Recreate the listing that follows line for line, without pictures.

GIVEN MATERIAL below:

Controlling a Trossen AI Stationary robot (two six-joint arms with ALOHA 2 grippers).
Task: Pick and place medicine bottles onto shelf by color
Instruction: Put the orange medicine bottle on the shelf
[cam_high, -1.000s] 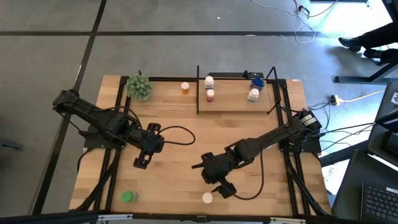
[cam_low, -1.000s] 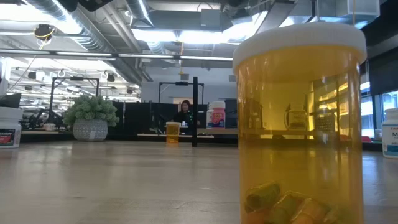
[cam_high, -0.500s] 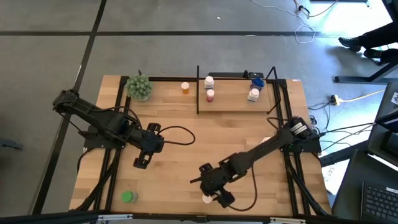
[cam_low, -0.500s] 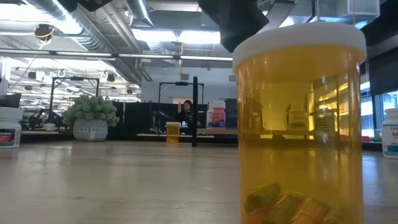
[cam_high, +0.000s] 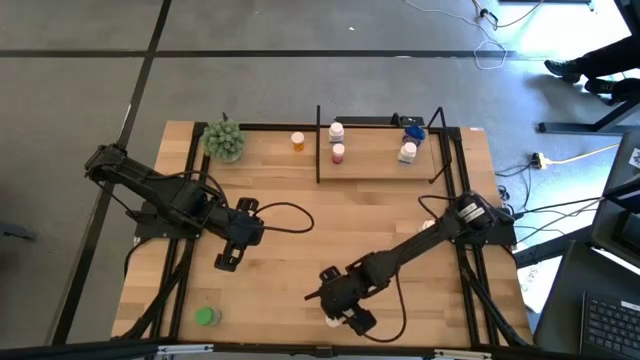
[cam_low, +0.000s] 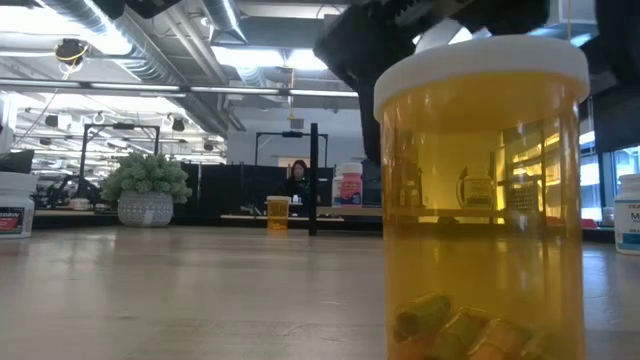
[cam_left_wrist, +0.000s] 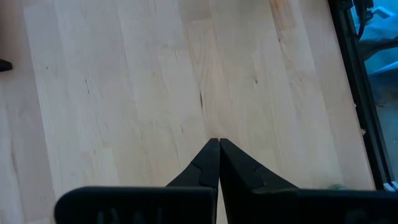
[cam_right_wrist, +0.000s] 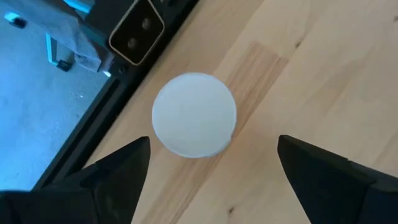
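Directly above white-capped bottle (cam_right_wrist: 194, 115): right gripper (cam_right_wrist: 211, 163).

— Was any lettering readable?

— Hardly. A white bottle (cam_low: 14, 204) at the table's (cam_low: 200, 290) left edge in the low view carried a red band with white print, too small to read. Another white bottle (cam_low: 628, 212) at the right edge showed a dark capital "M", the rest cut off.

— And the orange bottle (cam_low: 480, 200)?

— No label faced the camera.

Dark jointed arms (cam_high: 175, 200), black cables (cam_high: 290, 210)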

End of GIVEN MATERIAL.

TASK RESULT:
Controlling a Trossen AI Stationary robot (two six-joint arms with ALOHA 2 grippers).
Task: Pick and place medicine bottles onto shelf by color
Instruction: Put the orange medicine bottle on the shelf
[cam_high, -1.000s] 
[cam_low, -1.000s] 
[cam_high, -0.500s] 
[cam_low, -0.500s] 
[cam_high, +0.000s] 
[cam_low, +0.000s] 
[cam_left_wrist, +0.000s] 
[cam_right_wrist, +0.000s] 
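Directly above white-capped bottle (cam_right_wrist: 194, 115): right gripper (cam_right_wrist: 211, 163).

— Was any lettering readable?

— Hardly. A white bottle (cam_low: 14, 204) at the table's (cam_low: 200, 290) left edge in the low view carried a red band with white print, too small to read. Another white bottle (cam_low: 628, 212) at the right edge showed a dark capital "M", the rest cut off.

— And the orange bottle (cam_low: 480, 200)?

— No label faced the camera.

Dark jointed arms (cam_high: 175, 200), black cables (cam_high: 290, 210)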

No further output remains.